TRY IT:
Your response should contain every line from the data below that holds the string "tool".

GIVEN INFORMATION:
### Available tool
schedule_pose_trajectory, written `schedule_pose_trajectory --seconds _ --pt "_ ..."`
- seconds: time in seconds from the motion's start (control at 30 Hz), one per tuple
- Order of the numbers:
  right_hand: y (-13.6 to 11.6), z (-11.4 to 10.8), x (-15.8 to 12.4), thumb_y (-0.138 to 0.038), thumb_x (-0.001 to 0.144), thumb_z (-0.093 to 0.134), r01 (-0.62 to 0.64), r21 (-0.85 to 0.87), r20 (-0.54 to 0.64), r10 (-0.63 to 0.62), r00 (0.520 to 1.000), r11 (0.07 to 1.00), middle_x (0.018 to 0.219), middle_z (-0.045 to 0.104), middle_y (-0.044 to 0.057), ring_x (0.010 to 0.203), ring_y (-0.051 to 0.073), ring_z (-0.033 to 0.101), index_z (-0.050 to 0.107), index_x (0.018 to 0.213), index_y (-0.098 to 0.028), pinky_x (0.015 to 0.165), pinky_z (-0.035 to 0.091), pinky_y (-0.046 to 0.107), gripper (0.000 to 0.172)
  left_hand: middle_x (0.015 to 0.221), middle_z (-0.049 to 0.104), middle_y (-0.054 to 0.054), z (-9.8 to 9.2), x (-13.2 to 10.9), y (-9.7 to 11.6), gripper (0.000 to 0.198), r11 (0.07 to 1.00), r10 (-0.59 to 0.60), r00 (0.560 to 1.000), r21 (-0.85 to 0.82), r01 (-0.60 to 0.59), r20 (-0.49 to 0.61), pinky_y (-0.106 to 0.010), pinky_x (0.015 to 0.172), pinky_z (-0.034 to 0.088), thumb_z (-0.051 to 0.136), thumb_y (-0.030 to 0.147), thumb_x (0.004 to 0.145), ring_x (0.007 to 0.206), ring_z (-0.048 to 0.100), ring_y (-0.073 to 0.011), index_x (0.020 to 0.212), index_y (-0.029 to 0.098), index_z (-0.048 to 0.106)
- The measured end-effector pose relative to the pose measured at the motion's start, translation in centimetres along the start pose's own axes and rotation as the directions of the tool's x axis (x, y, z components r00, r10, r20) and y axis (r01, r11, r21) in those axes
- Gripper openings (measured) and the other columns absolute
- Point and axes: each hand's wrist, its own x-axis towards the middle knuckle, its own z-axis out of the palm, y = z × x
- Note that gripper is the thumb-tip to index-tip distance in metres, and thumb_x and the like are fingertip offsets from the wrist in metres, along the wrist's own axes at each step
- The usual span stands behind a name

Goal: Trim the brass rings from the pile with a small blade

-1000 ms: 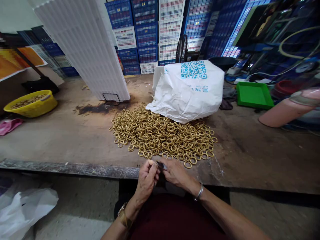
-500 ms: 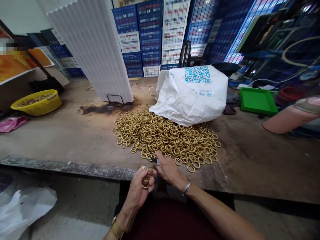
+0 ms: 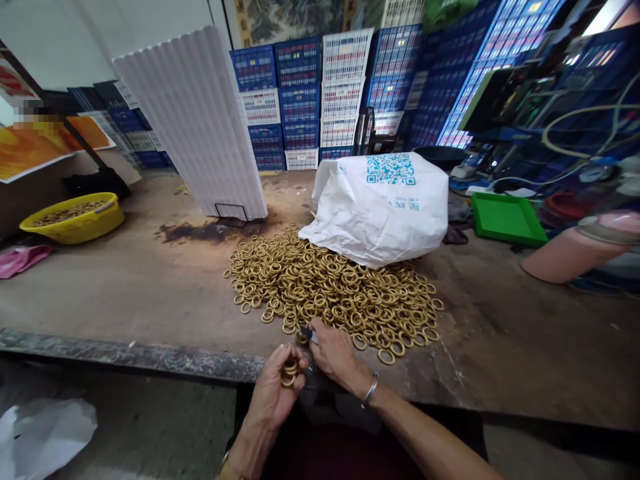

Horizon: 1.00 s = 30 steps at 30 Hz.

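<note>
My left hand (image 3: 281, 380) is closed around a few brass-coloured rings (image 3: 289, 381), just off the table's front edge. Beside it, my right hand (image 3: 336, 352) grips a small knife (image 3: 308, 333) with a dark, pointed blade; most of the handle is hidden in the fingers. The blade lies over a ring at the near edge of a large heap of loose rings (image 3: 320, 287). Whether it touches that ring I cannot tell. Behind the heap, a white woven sack (image 3: 385, 223) lies on its side, its mouth over the rings.
On the left of the table (image 3: 165, 287) are a yellow basin (image 3: 85, 230) of small pieces and a pink cloth (image 3: 23, 260). A ridged white panel (image 3: 200, 133) stands behind. To the right lie a green tray (image 3: 507, 220) and a pink cylinder (image 3: 575, 250). Stacked crates (image 3: 300, 100) line the back.
The view has tilted up a little. My left hand has drawn slightly left, away from my right hand, still with the rings. The knife tip now lies over a ring at the heap's edge.
</note>
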Motion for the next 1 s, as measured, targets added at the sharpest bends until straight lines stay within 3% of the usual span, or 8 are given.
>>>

WRITTEN REPLY:
### Available tool
- The measured end-effector pose relative to the pose measured at the motion's start, translation in centimetres along the start pose's own axes and rotation as the directions of the tool's x axis (x, y, z components r00, r10, r20) and y axis (r01, r11, r21) in those axes

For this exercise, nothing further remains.